Anthony: That’s one of our strategies. That’s a long-term play, is the leagues. Obviously, initially, we have early adopters, we have people who want to buy this. There’s already kids who are saying this is cool, I want this. If you guys are worried about market validation, during due diligence I would be happy to show you our validation, our studies, our surveys.

The investors are worried that players and leagues won’t buy into FitGuard. But Anthony’s confident in his product — and with good reason.

Sheel: How far along are you now?

Anthony: We’re doing some validation testing with Arizona State University, coached by Olympic medalist Zeke Jones, who also coaches the USA freestyle team.

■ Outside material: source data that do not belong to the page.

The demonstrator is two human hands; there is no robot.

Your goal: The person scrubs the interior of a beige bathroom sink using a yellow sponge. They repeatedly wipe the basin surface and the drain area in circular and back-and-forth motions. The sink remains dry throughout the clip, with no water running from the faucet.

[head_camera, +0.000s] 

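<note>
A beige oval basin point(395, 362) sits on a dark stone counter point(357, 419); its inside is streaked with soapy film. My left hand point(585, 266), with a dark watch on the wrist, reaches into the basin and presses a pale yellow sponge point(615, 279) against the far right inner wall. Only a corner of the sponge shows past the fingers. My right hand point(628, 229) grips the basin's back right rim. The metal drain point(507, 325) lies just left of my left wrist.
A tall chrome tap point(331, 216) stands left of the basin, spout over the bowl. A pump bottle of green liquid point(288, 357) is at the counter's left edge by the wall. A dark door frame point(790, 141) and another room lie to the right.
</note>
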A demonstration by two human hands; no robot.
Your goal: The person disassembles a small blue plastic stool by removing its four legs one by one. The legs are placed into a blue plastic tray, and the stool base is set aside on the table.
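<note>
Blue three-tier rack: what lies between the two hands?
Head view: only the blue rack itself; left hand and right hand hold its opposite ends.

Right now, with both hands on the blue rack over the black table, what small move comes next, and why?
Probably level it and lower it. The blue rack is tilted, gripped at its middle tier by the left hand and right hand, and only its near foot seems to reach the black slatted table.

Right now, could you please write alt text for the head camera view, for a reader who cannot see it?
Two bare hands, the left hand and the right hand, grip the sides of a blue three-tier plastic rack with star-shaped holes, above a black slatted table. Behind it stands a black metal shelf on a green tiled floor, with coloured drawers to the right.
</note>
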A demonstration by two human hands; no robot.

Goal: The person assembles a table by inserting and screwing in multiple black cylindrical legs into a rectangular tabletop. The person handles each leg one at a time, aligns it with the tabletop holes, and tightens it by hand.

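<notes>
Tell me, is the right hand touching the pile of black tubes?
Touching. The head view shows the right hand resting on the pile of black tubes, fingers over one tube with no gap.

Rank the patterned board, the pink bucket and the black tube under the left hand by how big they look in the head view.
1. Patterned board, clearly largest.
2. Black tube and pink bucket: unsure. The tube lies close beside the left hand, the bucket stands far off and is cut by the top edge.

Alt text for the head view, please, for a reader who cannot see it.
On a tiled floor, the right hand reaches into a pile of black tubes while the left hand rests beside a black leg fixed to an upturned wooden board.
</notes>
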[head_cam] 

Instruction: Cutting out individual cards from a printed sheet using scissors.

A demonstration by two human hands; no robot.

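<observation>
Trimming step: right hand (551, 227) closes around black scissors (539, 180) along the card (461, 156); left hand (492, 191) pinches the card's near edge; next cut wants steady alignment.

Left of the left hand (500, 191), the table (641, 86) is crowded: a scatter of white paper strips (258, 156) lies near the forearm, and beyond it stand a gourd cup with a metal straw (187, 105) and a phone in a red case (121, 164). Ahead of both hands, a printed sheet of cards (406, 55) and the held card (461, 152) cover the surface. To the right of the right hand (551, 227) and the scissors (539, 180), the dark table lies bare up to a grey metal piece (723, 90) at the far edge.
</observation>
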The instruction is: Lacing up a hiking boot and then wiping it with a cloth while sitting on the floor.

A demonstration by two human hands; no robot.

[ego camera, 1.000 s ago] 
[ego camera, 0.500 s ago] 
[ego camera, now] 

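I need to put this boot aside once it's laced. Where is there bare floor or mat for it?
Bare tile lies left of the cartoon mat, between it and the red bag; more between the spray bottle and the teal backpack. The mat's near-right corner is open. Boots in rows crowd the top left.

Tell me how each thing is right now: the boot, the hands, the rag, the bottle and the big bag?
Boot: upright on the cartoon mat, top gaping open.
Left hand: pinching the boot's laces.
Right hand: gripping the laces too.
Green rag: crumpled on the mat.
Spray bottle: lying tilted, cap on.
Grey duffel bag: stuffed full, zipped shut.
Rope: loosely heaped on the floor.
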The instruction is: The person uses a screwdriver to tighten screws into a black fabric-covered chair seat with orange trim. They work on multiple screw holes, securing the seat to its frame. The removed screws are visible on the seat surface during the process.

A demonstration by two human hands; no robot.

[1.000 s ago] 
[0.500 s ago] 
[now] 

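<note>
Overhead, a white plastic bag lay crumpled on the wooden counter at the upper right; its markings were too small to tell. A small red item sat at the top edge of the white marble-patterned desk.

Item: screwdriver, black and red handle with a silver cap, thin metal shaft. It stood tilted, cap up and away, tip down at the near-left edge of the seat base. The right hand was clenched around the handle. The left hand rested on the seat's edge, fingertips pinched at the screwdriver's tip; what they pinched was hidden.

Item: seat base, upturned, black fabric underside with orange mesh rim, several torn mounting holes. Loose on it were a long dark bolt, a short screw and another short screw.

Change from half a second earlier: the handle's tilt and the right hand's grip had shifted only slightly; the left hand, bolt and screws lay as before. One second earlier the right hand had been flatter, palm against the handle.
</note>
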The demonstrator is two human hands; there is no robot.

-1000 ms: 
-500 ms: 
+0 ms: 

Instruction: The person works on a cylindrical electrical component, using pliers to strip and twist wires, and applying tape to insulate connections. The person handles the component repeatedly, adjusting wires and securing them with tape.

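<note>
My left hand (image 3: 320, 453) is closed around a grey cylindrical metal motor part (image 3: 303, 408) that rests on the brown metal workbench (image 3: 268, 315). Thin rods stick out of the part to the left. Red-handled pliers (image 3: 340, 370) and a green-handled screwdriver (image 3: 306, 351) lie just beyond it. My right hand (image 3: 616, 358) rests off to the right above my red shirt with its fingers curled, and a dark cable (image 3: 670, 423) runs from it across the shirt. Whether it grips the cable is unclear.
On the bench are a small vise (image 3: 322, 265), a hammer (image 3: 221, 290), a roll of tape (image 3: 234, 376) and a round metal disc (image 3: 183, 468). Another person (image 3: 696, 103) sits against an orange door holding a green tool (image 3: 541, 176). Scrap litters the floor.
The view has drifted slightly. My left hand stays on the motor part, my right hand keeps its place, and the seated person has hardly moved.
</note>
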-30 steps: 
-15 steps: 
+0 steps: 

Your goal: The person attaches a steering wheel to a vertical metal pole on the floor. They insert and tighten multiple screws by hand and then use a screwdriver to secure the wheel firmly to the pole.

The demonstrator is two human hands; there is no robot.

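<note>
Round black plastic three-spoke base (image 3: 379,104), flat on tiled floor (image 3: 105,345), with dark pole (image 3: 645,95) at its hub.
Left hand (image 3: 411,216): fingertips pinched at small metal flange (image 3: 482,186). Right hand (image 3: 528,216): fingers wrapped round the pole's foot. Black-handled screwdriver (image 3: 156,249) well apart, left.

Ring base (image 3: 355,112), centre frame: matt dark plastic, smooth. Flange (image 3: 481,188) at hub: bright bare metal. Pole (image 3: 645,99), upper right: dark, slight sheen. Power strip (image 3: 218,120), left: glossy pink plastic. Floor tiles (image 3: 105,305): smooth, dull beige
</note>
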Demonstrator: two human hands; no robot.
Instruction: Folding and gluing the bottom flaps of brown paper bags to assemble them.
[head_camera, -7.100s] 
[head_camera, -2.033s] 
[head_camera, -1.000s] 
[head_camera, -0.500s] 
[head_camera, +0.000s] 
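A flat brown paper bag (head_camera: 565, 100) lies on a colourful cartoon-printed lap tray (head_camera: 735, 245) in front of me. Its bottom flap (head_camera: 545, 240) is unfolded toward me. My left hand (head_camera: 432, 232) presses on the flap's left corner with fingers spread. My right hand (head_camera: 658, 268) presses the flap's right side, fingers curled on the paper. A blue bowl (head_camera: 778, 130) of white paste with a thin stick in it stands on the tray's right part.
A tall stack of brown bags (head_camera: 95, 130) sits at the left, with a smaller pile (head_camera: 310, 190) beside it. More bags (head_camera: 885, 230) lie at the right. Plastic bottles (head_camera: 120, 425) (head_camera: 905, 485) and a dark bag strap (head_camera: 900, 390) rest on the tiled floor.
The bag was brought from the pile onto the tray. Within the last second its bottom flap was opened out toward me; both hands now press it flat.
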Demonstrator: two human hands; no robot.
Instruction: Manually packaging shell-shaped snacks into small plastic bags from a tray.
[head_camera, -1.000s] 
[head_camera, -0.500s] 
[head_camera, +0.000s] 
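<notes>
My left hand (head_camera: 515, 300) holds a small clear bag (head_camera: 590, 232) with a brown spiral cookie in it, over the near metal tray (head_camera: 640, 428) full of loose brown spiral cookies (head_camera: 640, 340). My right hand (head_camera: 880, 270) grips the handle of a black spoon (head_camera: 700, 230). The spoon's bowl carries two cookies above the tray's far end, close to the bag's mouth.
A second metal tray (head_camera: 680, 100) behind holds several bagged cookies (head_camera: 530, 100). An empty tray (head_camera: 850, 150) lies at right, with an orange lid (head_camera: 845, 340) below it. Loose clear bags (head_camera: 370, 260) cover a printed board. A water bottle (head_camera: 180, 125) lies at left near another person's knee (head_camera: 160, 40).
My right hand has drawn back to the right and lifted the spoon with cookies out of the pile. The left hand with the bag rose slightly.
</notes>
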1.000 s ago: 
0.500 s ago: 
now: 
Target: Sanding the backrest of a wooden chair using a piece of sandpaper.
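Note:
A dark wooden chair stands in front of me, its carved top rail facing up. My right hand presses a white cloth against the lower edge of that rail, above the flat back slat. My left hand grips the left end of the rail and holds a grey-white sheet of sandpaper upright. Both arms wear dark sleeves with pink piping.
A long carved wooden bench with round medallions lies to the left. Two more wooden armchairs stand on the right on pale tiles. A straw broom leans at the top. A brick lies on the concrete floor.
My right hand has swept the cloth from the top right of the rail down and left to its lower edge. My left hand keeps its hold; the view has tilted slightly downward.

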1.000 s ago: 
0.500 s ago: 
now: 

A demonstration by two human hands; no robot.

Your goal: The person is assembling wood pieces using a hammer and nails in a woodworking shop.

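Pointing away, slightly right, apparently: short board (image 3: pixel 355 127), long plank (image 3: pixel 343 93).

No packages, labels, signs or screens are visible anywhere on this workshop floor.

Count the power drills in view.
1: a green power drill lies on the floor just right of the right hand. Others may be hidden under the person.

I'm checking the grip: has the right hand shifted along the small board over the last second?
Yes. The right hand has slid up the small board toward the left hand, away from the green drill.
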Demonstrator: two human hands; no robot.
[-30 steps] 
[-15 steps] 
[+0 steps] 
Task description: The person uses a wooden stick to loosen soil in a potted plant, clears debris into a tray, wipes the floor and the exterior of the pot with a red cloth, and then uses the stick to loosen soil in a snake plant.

Sheel: How much are they paying?

Anthony: They paid like $7000 for about twenty units, because they were research grade.

Anthony: We’re researching with the government of Japan and their Judo. They’ve recently mandated Judo as a requirement for high school sports, so they want to validate the riskiness of that.

Jake: So these are all just conversations you’ve got going on with these folks?

Anthony: No. These are active letter of intent research programs that are ready.

Jillian: So no contracts yet, right? No signed contracts?

Anthony: Here’s the good news. I’ve already sold 5000 of them. They haven’t paid for them. These are all letters of intent, contingent on successful validation. That’s through our beta test program, we’re going to be launching first quarter 2017. We are going to be distributing in Ireland, France, Australia, Canada and New Zealand.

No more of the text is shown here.